According to Saed News, on Sunday a distinguished diplomatic delegation—representing countries across Asia, Africa and Latin America—walked through the shattered remains of the Islamic Republic of Iran Broadcasting (IRIB) Glass Building in Tehran’s District 3. The visit offered ambassadors a rare, firsthand glimpse of the destruction wrought when eleven missiles slammed into the fortified complex during a live news bulletin on June 16, part of what Iran has denounced as Tel Aviv’s “frenzied targeting of truth‑tellers.”

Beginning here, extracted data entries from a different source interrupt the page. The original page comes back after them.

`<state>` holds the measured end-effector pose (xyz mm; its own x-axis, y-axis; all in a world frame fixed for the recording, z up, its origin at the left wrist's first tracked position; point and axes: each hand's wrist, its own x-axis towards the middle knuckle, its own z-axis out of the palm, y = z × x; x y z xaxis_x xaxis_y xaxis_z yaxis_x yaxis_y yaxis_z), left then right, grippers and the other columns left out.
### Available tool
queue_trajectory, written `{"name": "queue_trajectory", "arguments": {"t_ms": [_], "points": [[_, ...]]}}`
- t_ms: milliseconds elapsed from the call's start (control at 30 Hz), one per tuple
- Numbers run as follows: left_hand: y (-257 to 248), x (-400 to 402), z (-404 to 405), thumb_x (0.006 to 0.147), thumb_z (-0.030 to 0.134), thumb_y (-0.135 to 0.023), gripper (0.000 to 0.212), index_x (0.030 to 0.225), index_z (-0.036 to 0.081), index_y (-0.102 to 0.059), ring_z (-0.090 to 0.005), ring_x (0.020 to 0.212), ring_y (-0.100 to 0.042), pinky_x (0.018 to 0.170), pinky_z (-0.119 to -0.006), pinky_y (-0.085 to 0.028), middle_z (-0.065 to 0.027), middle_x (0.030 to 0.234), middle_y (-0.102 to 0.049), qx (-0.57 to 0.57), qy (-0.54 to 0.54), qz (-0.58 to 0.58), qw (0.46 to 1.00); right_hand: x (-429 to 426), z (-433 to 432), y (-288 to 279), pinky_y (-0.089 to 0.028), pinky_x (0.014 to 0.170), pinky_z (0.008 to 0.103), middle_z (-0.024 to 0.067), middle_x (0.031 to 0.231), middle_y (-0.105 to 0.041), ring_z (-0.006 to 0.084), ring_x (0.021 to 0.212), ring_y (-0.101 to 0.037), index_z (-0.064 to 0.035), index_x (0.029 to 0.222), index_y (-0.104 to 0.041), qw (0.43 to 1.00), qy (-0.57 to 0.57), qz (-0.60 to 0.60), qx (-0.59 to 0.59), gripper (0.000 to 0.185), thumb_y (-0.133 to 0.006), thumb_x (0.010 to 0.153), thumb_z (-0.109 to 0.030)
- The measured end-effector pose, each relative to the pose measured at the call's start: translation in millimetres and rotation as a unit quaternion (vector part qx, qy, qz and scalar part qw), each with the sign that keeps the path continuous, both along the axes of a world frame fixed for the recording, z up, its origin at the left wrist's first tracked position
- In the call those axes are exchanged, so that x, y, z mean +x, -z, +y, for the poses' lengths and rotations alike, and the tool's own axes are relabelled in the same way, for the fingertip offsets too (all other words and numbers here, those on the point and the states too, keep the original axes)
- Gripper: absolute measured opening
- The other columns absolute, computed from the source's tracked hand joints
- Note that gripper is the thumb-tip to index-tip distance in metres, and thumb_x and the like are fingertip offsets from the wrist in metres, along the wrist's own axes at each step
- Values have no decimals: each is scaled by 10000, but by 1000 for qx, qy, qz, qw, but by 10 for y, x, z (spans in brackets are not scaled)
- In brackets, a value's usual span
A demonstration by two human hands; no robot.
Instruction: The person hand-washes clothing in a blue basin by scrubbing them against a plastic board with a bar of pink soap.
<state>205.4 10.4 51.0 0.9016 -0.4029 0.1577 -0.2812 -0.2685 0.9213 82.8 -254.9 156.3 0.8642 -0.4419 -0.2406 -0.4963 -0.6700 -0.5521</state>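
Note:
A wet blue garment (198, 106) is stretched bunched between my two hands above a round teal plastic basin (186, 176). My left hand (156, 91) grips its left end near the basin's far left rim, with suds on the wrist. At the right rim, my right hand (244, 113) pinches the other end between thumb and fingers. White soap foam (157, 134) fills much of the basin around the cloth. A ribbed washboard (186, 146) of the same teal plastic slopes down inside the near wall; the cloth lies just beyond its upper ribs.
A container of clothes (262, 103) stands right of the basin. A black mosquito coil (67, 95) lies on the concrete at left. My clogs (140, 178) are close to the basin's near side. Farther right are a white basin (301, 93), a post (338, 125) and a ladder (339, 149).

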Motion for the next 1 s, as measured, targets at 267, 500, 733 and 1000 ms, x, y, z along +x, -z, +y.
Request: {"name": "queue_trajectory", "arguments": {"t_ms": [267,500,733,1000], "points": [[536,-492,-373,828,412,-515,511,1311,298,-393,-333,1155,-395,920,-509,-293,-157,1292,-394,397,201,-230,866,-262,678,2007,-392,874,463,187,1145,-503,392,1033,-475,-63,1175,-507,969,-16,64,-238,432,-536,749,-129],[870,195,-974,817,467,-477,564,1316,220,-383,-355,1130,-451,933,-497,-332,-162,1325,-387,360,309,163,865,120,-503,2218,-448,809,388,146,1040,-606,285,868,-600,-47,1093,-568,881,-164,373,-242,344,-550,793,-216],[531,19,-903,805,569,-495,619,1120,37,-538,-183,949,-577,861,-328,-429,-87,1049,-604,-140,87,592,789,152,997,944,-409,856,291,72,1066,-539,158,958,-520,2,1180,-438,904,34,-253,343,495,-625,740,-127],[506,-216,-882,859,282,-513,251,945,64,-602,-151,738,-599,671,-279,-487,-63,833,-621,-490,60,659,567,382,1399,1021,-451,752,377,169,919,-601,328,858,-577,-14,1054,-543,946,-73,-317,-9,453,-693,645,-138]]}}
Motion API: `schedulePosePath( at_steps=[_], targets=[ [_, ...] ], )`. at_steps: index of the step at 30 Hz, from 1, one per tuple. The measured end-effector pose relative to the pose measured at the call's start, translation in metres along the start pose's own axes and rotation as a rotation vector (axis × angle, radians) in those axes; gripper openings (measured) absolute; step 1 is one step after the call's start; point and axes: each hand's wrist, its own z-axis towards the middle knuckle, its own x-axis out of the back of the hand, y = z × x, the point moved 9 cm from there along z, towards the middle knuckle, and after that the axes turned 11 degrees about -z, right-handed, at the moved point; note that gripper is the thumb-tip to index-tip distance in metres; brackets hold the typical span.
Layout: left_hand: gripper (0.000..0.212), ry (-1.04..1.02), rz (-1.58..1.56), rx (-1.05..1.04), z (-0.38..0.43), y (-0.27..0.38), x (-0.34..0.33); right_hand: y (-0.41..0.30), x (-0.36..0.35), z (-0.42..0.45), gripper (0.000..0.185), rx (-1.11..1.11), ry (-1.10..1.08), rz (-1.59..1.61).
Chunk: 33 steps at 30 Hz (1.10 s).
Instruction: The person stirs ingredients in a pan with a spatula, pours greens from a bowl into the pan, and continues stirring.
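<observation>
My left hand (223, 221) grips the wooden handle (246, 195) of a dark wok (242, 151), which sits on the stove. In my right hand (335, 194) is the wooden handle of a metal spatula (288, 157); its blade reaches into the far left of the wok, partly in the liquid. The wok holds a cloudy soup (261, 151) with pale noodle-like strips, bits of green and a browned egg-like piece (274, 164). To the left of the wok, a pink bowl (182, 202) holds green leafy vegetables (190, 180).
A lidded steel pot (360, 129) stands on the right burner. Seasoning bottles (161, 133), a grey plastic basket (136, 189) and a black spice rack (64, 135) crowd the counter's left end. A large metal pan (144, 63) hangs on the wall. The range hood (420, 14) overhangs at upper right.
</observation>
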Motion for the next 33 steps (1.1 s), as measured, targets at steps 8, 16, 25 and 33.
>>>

IRIB Chairman Peyman Jebelli, who guided the envoys through scorched studios and warped broadcasting desks, condemned the strike as an assault on free expression. “This savagery lays bare Israel’s frustration with truth,” he said, noting that three staff members—including news editor Nima Rajabpour and secretariat official Masoumeh Azimi—were killed instantly, while technician Reza Javadipour later succumbed to his injuries.
Anchor Sahar Emami, who famously resumed her broadcast amid successive explosions, led diplomats to her former desk, recalling that “only a divine miracle” allowed her to stay on air. Her defiant “Allahu Akbar” echo, she told the delegation, became a global symbol of resilience.
The tour underscored Iran’s broader claim that the strike was not an isolated incident but part of a 12‑day campaign against cultural and media institutions—an assertion bolstered by reports that over 50 media offices in Gaza have also been destroyed since October 2023. Jebelli vowed to pursue legal remedies in international forums, asserting that “media freedom is humanity’s shared cause.” As the envoys departed, the embers of the ruined studios stood as testament to a chilling reality: even in war, the silencing of journalists invites greater scrutiny and solidarity worldwide.